In a large bowl, beat together eggs, milk and vanilla. Pour the egg mixture over the bread, taking care to dampen all the bread. Sprinkle with cinnamon. Bake for 40 to 50 minutes, until golden and puffed. Let cool 10 minutes.
got one for lunch or supper or any good cookout though.











24 shrimp, shelled deveined, boiled or raw





24 jalapenos





1 lb bacon, (cut bacon strips into 1/3rd length.





box of toothpicks.





slice jalapenos and carve out the seeds, (leave them in if you want LOTS of heat).





place the shrimp in the jalapeno half (can replace with chicken if you like)





wrap the jalapeno (with shrimp inside) in a bacon strip.

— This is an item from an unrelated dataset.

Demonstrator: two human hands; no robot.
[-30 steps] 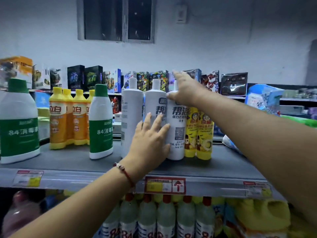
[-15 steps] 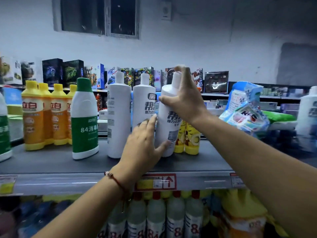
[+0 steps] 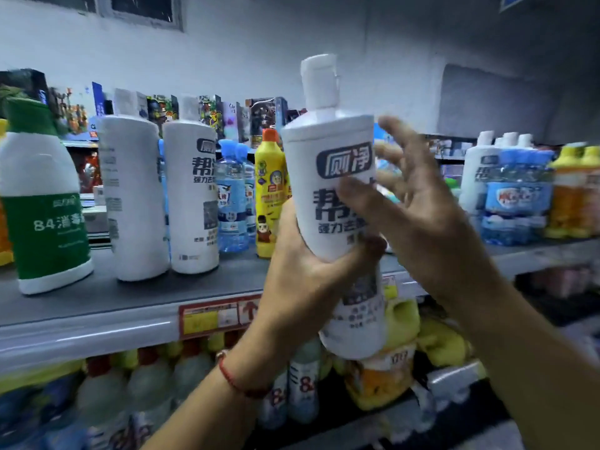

toss on the grill for 4-6 minutes, flip once and 4-6 minutes again.





remove from grill. place on platter. serve them up...





called jalapeno poppers.





you'll love them.


4 out of 5 dentists surveyed say they are a w e s o m e.
Italian Omelettes:





Use sweet Italian sausage, green bell peppers and onions.


Stuff with mozzarella cheese and marinara on top.





Shrimp Omelettes:





Small cocktail shrimp and sweet onions.


Stuff with swiss cheese covered in hollandaise sauce
BaconPancakes


It may some weird but Pancakes with crushed bacon cooked right into the batter. Obvious cook the bacon first, crumble it into bits, then add the bits to the raw pancake batter and cook 'em up add maple syrup, then EAT!


Heaven on a plate
Stuffed french toast.


Get bakery croissants, and make little slits in the fat side, like you were going to open it for a sandwich. Fill with pretty much anything you like...cream cheese, jam, chocolate chips, fruit...just go easy on the amount or they will leak when you cook. Make a regular french toast batter with heavy cream, eggs, cinnamon and vanilla. Pour over the croissants and let them soak over night, flipping once. Then either bake in the oven for puffy, custardy french toast, or fry on a griddle for crispier. I like the griddle method. serve with different kinds of syrup, honey, more jam, etc...


Frittattas are also great. They are basically quiche without the crust. Any meat, cheese, veggie is good, then cover with beaten eggs and bake. Yum!